- DATA:
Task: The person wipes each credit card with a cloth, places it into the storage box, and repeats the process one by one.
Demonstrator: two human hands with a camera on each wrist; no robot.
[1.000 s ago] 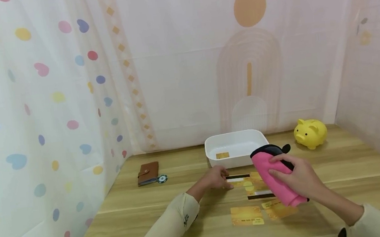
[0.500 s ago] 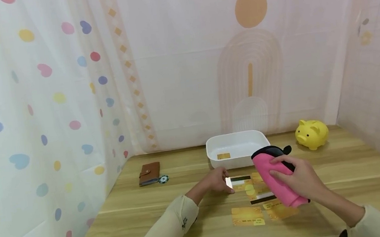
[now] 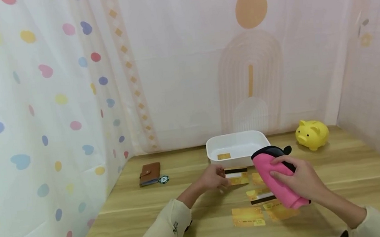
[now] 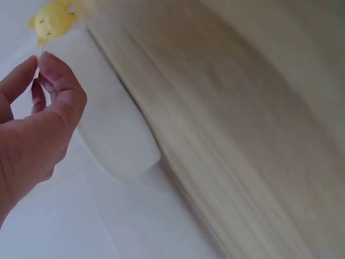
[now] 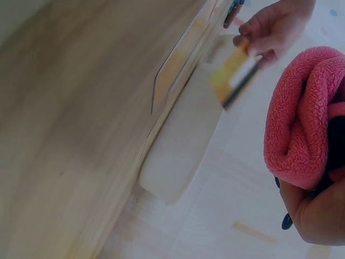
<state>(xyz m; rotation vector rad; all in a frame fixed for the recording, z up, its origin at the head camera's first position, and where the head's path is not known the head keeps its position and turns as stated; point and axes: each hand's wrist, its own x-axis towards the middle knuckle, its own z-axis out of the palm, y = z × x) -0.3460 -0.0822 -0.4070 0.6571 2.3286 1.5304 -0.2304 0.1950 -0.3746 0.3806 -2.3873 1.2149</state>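
Since the left hand [image 3: 213, 178] only pinches the card [image 3: 237, 177] by one end in front of the tub [image 3: 234, 162] while the right hand [image 3: 300, 178] grips the pink bundle [image 3: 281, 191], a slack thumb could totally let that card slip.

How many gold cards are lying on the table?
4: front left card, front right card, stripe-up card behind them, and rear card; the last three are partly hidden by the pink fleece bundle, which may hide more.
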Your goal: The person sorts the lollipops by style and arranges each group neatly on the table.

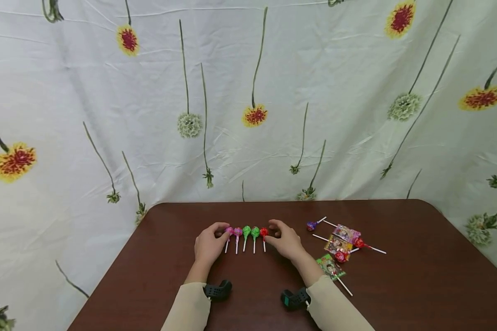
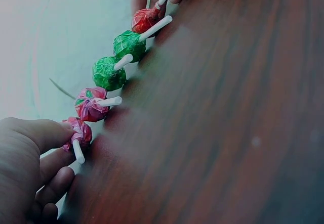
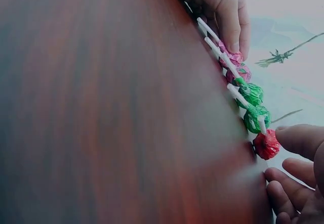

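Note:
Five wrapped lollipops stand side by side in a row, sticks toward the person: two pink (image 1: 238,232) (image 2: 92,104), two green (image 1: 255,231) (image 3: 251,93), one red (image 1: 263,231) (image 2: 145,20) (image 3: 267,144). At the row's left end, the left hand (image 1: 207,244) (image 2: 30,158) (image 3: 225,6) touches the outer pink candy with thumb and forefinger, fingers bent loosely. On the other end, the right hand (image 1: 287,241) (image 3: 298,171) has its thumb against the red candy, its other fingers spread apart from it. Part of the right hand shows beyond the red candy in the left wrist view.
Right of the right hand lies a loose group on the brown table (image 1: 418,276): a purple lollipop (image 1: 311,225), red lollipops (image 1: 341,256) and flat packets, one of them green (image 1: 329,266). A flowered white cloth (image 1: 232,156) hangs behind the table.

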`<action>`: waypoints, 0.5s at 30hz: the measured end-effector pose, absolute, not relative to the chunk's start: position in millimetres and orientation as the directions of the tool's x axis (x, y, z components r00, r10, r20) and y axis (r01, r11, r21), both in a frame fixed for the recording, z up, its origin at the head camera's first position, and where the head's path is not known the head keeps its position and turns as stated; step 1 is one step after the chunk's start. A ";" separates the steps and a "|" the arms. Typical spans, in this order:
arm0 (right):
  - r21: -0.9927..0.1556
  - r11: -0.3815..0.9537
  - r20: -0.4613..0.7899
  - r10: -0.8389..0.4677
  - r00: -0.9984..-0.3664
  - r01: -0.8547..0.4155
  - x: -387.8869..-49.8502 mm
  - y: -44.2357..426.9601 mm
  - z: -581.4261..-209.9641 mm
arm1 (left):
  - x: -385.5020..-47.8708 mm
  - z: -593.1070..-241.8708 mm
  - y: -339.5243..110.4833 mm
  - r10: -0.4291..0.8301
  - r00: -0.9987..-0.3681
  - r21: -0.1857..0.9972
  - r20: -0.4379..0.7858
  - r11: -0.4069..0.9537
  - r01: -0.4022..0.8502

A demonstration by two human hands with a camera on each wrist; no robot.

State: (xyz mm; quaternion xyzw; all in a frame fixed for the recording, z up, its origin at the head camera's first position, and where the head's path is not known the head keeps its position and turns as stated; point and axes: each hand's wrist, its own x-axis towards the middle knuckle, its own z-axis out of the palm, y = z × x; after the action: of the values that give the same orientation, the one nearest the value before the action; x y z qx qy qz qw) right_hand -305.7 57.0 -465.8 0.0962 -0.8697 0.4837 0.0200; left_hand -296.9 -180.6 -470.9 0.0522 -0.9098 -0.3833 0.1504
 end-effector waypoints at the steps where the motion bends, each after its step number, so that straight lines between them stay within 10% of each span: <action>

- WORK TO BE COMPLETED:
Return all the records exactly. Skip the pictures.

- ANSWER BELOW:
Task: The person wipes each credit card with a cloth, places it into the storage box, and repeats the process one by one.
Demonstrator: two human hands with a camera on each wrist; no robot.
[1.000 s ago] 
[0.500 s ago] 
[now] 
[now] 
[now] 
<state>(xyz m; rotation vector rad; all in a frame fixed for the recording, z up, its origin at the head camera's first position, and where the head's path is not known the head keeps its position and turns as stated; point and axes: each hand's wrist, its own x-axis towards the middle knuckle, its own z-axis out of the palm, y = z × x) -0.3460 -0.0822 -0.4070 0.6571 2.3286 1.5304 -0.2304 0.1950 -0.3746 0.3806 -2.3873 1.2149</state>
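Since the left hand [image 3: 213, 178] only pinches the card [image 3: 237, 177] by one end in front of the tub [image 3: 234, 162] while the right hand [image 3: 300, 178] grips the pink bundle [image 3: 281, 191], a slack thumb could totally let that card slip.

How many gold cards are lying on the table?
4: front left card, front right card, stripe-up card behind them, and rear card; the last three are partly hidden by the pink fleece bundle, which may hide more.
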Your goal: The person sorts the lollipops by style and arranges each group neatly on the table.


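Note:
Five wrapped lollipops stand side by side in a row, sticks toward the person: two pink (image 1: 238,232) (image 2: 92,104), two green (image 1: 255,231) (image 3: 251,93), one red (image 1: 263,231) (image 2: 145,20) (image 3: 267,144). At the row's left end, the left hand (image 1: 207,244) (image 2: 30,158) (image 3: 225,6) touches the outer pink candy with thumb and forefinger, fingers bent loosely. On the other end, the right hand (image 1: 287,241) (image 3: 298,171) has its thumb against the red candy, its other fingers spread apart from it. Part of the right hand shows beyond the red candy in the left wrist view.
Right of the right hand lies a loose group on the brown table (image 1: 418,276): a purple lollipop (image 1: 311,225), red lollipops (image 1: 341,256) and flat packets, one of them green (image 1: 329,266). A flowered white cloth (image 1: 232,156) hangs behind the table.
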
`<action>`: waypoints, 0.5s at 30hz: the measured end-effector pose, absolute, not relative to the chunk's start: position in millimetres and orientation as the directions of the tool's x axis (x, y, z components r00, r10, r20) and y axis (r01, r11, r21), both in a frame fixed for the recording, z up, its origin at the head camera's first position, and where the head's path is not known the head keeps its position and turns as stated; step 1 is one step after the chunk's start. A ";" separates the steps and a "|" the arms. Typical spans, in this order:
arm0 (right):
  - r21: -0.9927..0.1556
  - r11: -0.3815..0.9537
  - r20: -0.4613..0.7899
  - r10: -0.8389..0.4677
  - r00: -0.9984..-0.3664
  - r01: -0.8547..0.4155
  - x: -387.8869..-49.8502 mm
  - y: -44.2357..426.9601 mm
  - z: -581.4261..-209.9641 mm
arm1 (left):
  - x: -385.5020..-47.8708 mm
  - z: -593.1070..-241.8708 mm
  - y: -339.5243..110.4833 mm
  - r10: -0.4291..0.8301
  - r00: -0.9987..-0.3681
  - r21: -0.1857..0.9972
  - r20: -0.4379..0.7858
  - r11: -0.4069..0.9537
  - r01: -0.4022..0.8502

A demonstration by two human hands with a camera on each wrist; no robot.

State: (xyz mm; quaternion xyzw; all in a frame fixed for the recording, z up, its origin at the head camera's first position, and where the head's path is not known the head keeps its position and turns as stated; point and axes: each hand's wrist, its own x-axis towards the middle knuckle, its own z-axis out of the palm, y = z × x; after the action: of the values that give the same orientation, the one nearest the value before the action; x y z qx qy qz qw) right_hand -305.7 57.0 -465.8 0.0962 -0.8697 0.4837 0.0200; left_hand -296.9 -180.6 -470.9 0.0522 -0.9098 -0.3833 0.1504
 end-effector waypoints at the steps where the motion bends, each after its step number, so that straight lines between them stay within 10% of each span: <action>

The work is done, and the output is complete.